Data generation before diffusion models
Many researchers and Data Science practitioners have faced up to the challenge of overcoming the above-mentioned limitations. Their methods take advantage of the power of deep neural networks and GANs to generate high-quality images with accurate segmentation masks.
Generative Adversarial Networks (GANs) have shown impressive results in generating high-quality images that resemble real-world images. However, generating images with accurate segmentation masks has remained a challenge. Traditional methods for generating segmented images require separate models for segmentation and image generation, leading to slower and less efficient processes.
In “DatasetGAN: Efficient Labeled Data Factory with Minimal Human Effort”, Zhang et al.  demonstrated how the latent code of GANs can be deciphered to produce a semantic segmentation of the image. When trained to generate images, GANs must acquire a sophisticated understanding of the semantics of objects in order to produce diverse and lifelike examples. Researchers used a pre-trained GAN to generate a few images, which were then labeled by a human annotator. The next step was to train a simple ensemble of MLP classifiers on the feature vectors of the GAN to interpret the knowledge in the pixel feature vector into the pixel label.
To improve the accuracy and efficiency of semantic segmentation, researchers are investigating novel approaches that leverage recent advances in deep learning. One of the areas of focus for researchers is the integration of multimodal inputs, such as using both RGB images and text prompt, to improve the creation of segmentation masks. By combining these inputs, researchers hope to capture more comprehensive information about the scene.
One of the most interesting proposals modifies the CLIP model. CLIPSeg , proposed by Timo Lueddecke and Alexander Ecker, can generate image segmentations based on arbitrary prompts at test time, including text or image prompts. The system extended the CLIP to include a transformer-based decoder for dense prediction. It enables a unified model for three common segmentation tasks: referring expression segmentation, zero-shot segmentation, and one-shot segmentation. The system was trained on an extended version of the PhraseCut dataset. It is capable of generating a binary segmentation map for an image based on a text prompt or an additional image expressing the query.
Generation of images with segmentation masks using diffusion models
More recent approaches to data and annotation creations touch on the topic of Stable Diffusion or simply parts of its architecture. We have covered the exciting subject of diffusion models and how to use them in our comprehensive earlier post, and we highly recommend checking it out here  and  to dive deeper into this topic.
One such idea worth mentioning is the DiffuMask  technique, which utilizes attention maps generated by the diffusion model to create highly realistic images with corresponding mask annotations. It employs cross-attention information guided by text to pinpoint regions specific to certain classes or words.

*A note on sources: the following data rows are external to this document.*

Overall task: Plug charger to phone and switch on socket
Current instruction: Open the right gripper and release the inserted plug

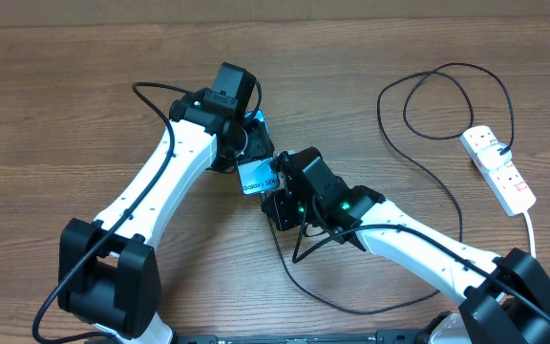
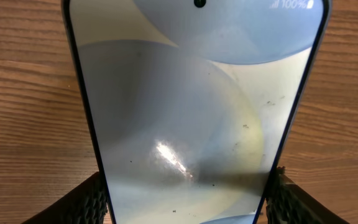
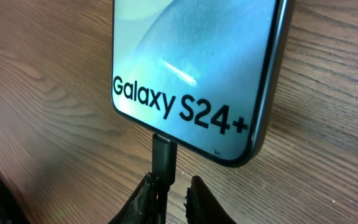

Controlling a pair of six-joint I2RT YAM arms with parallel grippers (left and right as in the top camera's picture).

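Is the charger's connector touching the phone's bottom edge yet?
Touching. Right wrist view: the charger's connector runs straight into the bottom edge of the phone, with no gap between them.

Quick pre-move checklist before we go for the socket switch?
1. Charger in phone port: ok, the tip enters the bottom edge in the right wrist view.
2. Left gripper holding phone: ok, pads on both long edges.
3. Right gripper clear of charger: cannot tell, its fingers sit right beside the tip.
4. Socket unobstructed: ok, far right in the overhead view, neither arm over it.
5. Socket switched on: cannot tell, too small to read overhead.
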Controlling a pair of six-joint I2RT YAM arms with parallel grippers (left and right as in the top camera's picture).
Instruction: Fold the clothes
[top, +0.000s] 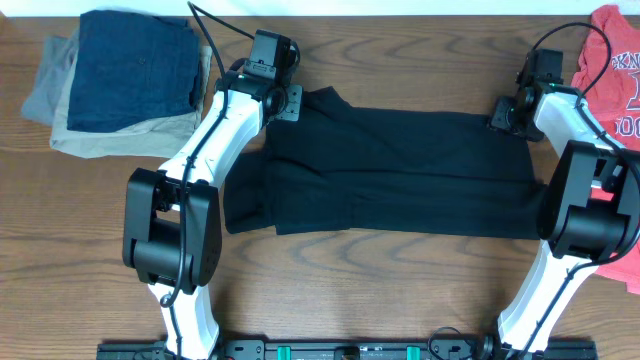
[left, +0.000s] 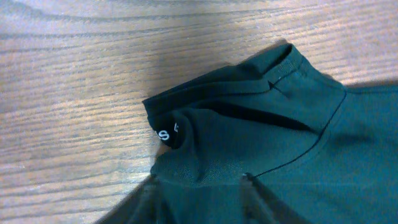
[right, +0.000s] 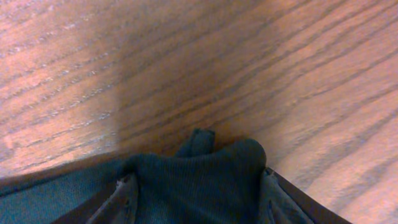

At deepsense.ai, we took a different approach to exploiting the incredible capabilities of diffusion models to generate data. Our approach involves integrating an extra component into the Stable Diffusion architecture to generate segmentation masks alongside images during the creation process. This additional component operates on the hidden states of the Stable Diffusion autoencoder, producing the corresponding segmentation mask. Notably, the extra component can be trained independently of the original autoencoder, leading to more efficient training. Additionally, the model may be lightweight as it leverages some of the weights from the original decoder.
The visual description of the proposed approach is shown in the above figure. The crucial parts of the Stable Diffusion are not changed. The segmentation component is integrated with the VAE decoder.
The training procedure of our approach is shown in Fig. 5. Our training process involves a pair of input data: an image and its corresponding segmentation mask. The image is encoded into a latent space and then decoded by the Stable Diffusion autoencoder. The hidden states of the decoder are then passed through the Segmentator module to generate the segmentation mask. The goal of the training is to teach the model to generate output masks that are similar to the input masks. During the training, only the Segmentator module is trained, and the weights of the Stable Diffusion autoencoder are frozen.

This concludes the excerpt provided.